[MIPS] Modify memset.S for mips32r6/mips64r6
Commit Message
Here is the last of my patches for mips32r6/mips64r6 support. It updates
memset to use byte copies instead of stl or str to align the destination
because those instructions are not supported in mips32r6 or mips64r6.
It also avoids using the 'prepare for store' prefetch hint because that
is not supported on mips32r6 or mips64r6 either.
Tested with the mips32r6/mips64r6 GCC, binutils and qemu simulator.
OK to checkin?
Steve Ellcey
sellcey@imgtec.com
2014-12-19 Steve Ellcey <sellcey@imgtec.com>
* sysdeps/mips/memset.S (memset): Modify for mips32r6/mips64r6
to avoid using stl/str to align destination.
Comments
> +#if __mips_isa_rev > 5
I've just so happened to be starting some mips2 tests with glibc
and found see that __mips_isa_rev is not defined below mips32.
This is then an error given -Werror is in force.
i.e. I think we will need a defined(__mips_isa_rev) in any of the
conditions which use it. This is likely to affect all of the R6
patches.
Thanks,
Matthew
On Fri, 19 Dec 2014, Matthew Fortune wrote:
> > +#if __mips_isa_rev > 5
>
> I've just so happened to be starting some mips2 tests with glibc
> and found see that __mips_isa_rev is not defined below mips32.
> This is then an error given -Werror is in force.
We still have -Wno-error=undef, so it *shouldn't* be an error (but once
Siddhesh's remaining -Wundef fixes are in, and any further fixes needed to
get clean for -Wundef in at least one configuration, we should remove
-Wno-error=undef, so such issues certainly need fixing soon).
> i.e. I think we will need a defined(__mips_isa_rev) in any of the
> conditions which use it. This is likely to affect all of the R6
> patches.
Please put this in a central place (a single header that defines
__mips_isa_rev to 0 if not already defined, for example) rather than
duplicating "defined" tests in different places ("defined" tests are
typo-prone and so discouraged in glibc).
Joseph Myers <joseph@codesourcery.com> writes:
> On Fri, 19 Dec 2014, Matthew Fortune wrote:
>
> > > +#if __mips_isa_rev > 5
> >
> > I've just so happened to be starting some mips2 tests with glibc and
> > found see that __mips_isa_rev is not defined below mips32.
> > This is then an error given -Werror is in force.
>
> We still have -Wno-error=undef, so it *shouldn't* be an error (but once
> Siddhesh's remaining -Wundef fixes are in, and any further fixes needed
> to get clean for -Wundef in at least one configuration, we should remove
> -Wno-error=undef, so such issues certainly need fixing soon).

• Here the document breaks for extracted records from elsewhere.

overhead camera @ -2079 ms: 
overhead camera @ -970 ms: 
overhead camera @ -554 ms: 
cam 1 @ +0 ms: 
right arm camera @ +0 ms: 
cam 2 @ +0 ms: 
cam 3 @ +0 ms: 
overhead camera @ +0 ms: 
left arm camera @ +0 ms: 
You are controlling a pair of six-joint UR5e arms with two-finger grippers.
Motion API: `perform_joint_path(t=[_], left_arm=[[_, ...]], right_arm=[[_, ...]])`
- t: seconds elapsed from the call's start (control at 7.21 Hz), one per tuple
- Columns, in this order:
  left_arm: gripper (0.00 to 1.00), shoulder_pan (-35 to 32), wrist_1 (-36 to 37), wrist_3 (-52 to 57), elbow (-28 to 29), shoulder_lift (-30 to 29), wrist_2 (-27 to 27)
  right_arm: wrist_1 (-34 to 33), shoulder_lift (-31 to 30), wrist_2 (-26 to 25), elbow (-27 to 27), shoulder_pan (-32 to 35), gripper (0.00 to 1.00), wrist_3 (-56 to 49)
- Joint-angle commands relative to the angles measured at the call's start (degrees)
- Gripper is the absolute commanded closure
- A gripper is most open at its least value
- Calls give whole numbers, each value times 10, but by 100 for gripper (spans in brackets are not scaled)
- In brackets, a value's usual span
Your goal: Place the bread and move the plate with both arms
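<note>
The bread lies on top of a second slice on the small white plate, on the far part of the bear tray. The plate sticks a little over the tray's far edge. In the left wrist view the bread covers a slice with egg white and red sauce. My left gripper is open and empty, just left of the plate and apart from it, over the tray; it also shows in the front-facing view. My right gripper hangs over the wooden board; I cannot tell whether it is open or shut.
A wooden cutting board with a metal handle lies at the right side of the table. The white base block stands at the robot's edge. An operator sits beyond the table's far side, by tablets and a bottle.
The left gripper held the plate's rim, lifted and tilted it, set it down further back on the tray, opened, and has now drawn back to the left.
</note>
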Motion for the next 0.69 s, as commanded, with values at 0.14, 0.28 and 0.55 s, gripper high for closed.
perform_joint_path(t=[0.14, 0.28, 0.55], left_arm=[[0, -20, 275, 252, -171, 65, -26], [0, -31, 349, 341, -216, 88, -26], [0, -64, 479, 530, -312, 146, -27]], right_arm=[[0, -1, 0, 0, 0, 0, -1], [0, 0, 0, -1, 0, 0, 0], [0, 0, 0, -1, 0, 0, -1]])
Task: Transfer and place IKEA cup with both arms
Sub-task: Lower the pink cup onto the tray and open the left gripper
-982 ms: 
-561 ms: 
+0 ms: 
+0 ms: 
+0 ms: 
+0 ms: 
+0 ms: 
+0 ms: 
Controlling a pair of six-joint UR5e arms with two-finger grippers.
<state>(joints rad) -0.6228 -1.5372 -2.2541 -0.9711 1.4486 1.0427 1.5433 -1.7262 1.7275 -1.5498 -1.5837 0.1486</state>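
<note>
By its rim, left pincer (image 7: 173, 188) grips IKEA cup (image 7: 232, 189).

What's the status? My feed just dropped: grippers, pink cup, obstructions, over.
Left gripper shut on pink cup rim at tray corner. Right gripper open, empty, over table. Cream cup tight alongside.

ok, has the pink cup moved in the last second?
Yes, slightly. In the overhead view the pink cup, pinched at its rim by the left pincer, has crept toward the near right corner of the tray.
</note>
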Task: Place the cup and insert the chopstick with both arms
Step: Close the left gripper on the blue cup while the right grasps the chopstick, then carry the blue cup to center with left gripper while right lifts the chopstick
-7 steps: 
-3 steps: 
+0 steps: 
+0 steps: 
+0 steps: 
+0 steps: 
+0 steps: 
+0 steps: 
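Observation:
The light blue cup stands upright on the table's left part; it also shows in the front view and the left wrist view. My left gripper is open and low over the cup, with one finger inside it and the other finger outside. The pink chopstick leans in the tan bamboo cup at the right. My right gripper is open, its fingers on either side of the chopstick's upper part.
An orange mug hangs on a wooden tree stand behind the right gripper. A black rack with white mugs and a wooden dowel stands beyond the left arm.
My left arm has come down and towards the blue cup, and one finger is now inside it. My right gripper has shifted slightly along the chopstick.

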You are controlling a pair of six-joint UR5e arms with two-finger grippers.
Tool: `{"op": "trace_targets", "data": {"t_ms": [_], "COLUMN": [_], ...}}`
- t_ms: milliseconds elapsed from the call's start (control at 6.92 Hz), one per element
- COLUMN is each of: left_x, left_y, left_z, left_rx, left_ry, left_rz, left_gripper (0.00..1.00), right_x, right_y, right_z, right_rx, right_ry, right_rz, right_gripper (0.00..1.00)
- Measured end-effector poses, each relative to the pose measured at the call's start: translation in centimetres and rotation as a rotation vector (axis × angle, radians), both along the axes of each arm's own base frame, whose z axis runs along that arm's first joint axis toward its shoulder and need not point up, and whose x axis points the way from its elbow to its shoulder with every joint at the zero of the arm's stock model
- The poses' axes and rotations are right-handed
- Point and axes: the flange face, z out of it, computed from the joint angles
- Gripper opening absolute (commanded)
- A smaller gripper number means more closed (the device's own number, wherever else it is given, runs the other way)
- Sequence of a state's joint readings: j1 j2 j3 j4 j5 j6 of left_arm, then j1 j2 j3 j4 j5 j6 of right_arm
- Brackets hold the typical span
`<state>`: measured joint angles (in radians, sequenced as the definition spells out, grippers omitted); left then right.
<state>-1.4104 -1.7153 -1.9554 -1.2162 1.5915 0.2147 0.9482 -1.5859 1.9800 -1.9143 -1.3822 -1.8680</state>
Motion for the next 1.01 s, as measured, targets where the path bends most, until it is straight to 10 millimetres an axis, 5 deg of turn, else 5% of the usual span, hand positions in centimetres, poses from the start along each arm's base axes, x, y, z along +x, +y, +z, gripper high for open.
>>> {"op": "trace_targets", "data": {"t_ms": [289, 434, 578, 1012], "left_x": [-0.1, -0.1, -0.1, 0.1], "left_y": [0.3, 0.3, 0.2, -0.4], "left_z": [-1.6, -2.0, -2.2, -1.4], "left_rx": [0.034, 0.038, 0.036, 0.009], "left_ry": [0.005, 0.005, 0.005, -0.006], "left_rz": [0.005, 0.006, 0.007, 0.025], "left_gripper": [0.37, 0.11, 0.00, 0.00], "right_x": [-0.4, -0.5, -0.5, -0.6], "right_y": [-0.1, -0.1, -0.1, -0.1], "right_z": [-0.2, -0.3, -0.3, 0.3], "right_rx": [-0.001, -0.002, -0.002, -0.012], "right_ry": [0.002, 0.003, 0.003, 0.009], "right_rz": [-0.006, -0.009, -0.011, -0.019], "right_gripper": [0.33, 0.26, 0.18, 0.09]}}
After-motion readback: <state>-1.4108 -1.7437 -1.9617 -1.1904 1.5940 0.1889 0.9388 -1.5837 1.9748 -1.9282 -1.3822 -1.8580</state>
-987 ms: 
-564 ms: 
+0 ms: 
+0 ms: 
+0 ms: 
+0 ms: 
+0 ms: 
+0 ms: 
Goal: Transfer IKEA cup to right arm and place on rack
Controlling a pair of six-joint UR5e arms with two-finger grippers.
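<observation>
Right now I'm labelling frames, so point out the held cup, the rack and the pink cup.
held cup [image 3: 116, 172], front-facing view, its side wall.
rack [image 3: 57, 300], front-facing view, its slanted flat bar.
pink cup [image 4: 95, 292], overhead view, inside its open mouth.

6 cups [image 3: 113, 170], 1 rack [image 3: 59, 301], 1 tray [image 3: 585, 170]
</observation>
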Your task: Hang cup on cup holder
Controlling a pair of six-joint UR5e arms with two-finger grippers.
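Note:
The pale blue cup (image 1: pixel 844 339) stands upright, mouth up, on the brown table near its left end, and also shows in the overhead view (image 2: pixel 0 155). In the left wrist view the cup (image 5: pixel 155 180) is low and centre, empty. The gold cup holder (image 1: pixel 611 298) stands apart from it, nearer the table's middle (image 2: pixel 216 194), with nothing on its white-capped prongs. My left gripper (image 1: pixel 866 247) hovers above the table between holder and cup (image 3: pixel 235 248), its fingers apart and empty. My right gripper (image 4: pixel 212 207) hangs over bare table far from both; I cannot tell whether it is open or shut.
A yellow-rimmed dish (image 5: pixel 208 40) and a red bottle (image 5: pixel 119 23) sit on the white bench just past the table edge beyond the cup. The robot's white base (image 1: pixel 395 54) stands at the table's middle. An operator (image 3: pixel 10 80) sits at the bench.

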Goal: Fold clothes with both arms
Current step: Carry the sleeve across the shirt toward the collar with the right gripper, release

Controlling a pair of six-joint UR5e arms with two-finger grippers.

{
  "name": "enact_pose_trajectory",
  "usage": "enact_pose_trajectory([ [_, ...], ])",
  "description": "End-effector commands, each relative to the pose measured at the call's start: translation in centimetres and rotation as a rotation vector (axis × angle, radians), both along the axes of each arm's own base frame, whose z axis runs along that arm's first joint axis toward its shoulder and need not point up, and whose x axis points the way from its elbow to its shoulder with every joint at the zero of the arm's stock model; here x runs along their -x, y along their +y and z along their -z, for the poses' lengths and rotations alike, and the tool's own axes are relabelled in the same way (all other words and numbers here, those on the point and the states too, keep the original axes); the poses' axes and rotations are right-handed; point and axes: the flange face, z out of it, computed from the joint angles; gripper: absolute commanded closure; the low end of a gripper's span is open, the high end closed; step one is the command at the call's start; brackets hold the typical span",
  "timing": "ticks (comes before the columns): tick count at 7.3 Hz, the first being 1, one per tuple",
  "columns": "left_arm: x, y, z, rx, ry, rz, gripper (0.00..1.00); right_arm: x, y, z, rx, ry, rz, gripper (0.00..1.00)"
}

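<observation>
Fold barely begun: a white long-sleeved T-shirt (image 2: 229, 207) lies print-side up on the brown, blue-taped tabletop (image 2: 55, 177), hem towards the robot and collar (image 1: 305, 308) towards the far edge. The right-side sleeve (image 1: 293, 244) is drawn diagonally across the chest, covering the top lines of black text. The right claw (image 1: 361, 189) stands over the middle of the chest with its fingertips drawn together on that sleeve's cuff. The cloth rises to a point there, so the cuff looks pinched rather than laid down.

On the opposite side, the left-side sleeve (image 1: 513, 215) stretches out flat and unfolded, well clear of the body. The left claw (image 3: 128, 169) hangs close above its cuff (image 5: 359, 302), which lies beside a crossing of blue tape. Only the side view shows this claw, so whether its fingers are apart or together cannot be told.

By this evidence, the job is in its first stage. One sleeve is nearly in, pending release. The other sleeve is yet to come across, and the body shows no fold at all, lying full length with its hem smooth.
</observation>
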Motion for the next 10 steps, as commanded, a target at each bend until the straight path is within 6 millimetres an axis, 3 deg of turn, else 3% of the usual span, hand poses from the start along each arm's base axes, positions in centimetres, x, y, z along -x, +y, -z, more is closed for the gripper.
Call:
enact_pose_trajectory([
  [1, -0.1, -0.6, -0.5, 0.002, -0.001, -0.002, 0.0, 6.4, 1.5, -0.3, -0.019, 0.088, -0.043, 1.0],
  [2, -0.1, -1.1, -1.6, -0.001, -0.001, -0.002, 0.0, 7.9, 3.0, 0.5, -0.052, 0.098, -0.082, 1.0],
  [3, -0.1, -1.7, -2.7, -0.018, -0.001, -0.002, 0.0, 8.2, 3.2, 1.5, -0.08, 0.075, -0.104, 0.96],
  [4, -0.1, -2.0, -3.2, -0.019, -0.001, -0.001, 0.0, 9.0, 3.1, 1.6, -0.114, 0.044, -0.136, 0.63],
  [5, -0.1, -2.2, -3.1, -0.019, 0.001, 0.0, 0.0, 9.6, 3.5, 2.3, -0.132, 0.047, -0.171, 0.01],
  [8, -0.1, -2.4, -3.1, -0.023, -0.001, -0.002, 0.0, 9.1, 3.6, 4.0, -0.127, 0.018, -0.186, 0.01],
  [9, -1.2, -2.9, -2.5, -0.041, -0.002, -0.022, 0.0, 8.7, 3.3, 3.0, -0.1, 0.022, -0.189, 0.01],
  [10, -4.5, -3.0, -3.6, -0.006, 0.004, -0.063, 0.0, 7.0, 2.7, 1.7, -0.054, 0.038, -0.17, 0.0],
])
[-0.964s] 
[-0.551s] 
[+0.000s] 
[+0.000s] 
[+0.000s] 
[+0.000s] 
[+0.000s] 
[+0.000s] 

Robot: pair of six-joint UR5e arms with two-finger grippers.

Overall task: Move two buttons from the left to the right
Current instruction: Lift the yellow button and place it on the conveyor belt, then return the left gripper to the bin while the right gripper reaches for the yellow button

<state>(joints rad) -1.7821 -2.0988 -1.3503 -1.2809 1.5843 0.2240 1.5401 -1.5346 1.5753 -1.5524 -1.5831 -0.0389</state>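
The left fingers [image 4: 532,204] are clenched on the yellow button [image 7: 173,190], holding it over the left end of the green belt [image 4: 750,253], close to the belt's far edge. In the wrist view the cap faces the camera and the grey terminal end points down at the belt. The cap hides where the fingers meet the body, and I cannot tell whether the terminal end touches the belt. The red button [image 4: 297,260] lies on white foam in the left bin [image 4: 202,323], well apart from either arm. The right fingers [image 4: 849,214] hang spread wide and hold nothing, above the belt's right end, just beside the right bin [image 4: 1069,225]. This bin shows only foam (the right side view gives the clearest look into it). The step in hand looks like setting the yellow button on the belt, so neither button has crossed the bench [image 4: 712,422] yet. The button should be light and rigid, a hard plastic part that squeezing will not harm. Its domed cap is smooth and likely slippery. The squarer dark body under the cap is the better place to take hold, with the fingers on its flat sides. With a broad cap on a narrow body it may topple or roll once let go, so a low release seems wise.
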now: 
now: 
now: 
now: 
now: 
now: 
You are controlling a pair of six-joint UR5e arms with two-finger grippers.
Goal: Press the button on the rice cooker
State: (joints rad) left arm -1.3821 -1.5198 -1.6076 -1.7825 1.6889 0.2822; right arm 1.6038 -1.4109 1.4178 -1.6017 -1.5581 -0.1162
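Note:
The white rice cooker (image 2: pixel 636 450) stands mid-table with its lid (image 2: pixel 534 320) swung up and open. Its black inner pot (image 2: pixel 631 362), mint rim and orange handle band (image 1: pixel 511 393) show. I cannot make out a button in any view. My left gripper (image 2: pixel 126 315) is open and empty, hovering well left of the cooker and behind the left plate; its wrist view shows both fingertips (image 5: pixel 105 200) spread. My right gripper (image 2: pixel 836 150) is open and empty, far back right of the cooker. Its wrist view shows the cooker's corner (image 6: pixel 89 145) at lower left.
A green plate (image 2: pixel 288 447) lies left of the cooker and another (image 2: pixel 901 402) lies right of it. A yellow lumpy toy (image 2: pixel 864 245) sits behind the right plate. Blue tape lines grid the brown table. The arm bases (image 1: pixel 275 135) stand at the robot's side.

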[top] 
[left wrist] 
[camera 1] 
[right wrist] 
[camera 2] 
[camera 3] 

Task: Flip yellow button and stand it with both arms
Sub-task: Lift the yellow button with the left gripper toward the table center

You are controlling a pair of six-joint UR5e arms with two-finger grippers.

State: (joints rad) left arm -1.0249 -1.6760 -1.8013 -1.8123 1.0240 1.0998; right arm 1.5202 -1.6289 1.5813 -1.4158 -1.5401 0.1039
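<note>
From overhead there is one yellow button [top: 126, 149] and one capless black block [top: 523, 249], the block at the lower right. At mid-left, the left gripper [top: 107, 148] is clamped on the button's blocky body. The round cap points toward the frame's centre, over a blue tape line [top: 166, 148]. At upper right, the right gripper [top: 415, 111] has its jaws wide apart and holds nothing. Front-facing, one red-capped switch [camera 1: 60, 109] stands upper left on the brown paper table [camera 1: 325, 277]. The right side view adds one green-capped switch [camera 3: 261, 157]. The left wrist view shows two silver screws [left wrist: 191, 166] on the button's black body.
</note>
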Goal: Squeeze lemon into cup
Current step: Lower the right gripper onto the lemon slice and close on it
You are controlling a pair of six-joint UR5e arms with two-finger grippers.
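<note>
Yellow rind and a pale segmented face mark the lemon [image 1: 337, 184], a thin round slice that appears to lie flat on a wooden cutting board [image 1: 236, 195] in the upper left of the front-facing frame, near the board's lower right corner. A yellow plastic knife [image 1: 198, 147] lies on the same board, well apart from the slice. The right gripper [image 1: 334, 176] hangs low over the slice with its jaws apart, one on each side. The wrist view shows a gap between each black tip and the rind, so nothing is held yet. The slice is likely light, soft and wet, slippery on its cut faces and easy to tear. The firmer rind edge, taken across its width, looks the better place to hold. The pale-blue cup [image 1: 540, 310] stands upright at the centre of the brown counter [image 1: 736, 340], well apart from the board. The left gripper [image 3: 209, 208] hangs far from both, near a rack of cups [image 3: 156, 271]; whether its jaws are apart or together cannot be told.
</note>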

Ah, OK. I think my build must have failed for a different reason
and there was __mips_isa_rev warning close to the end that I
misread as an error.
I guess we can leave it to a cleanup commit for all the instances
then.
Matthew
On Fri, Dec 19, 2014 at 03:26:44PM -0800, Steve Ellcey wrote:
> Here is the last of my patches for mips32r6/mips64r6 support. It updates
> memset to use byte copies instead of stl or str to align the destination
> because those instructions are not supported in mips32r6 or mips64r6.
> It also avoids using the 'prepare for store' prefetch hint because that
> is not supported on mips32r6 or mips64r6 either.
>
> Tested with the mips32r6/mips64r6 GCC, binutils and qemu simulator.
>
> OK to checkin?
>
> Steve Ellcey
> sellcey@imgtec.com
>
>
> PTR_ADDU a0,a0,t2
> +#else /* R6_CODE */
> + andi t2,a0,7
> + lapc t9,L(atable)
> + PTR_LSA t9,t2,t9,2
> + jrc t9
> +L(atable):
> + bc L(aligned)
> + bc L(lb7)
That could be performance regression, test if its faster than existing
loop on unpredictable branches [B]
Also try if just branches are better, like in following c code [A]
Table lookup could be even slower in real workloads as it adds latency
when table is not in cache.
From practical standpoint realigning code looks like dead code, on x64
83% percents of calls are 16 byte aligned and I cannot find application
that makes call unaligned to 8 bytes.
You will get better speedup by adding a check if its already aligned and
moving realignment code to bottom of file to improve instruction cache
usage.
[A]
if (((int) x) & 1)
*x = mask;
x &= ~1;
if (((int) x) & 2)
*((uint16_t*) x) = mask;
x &= ~2;
if (((int) x) & 4)
*((uint32_t*) x) = mask;
x &= ~4;
[B]
#include <string.h>
int main (int x)
{
char foo[100];
int i;
for (i = 0; i < 100000000; i++)
memset (foo + (i % 16), 1, 32 - (i % 16));
return foo[17];
}
On Sat, 20 Dec 2014, Matthew Fortune wrote:
> Joseph Myers <joseph@codesourcery.com> writes:
> > On Fri, 19 Dec 2014, Matthew Fortune wrote:
> >
> > > > +#if __mips_isa_rev > 5
> > >
> > > I've just so happened to be starting some mips2 tests with glibc and
> > > found see that __mips_isa_rev is not defined below mips32.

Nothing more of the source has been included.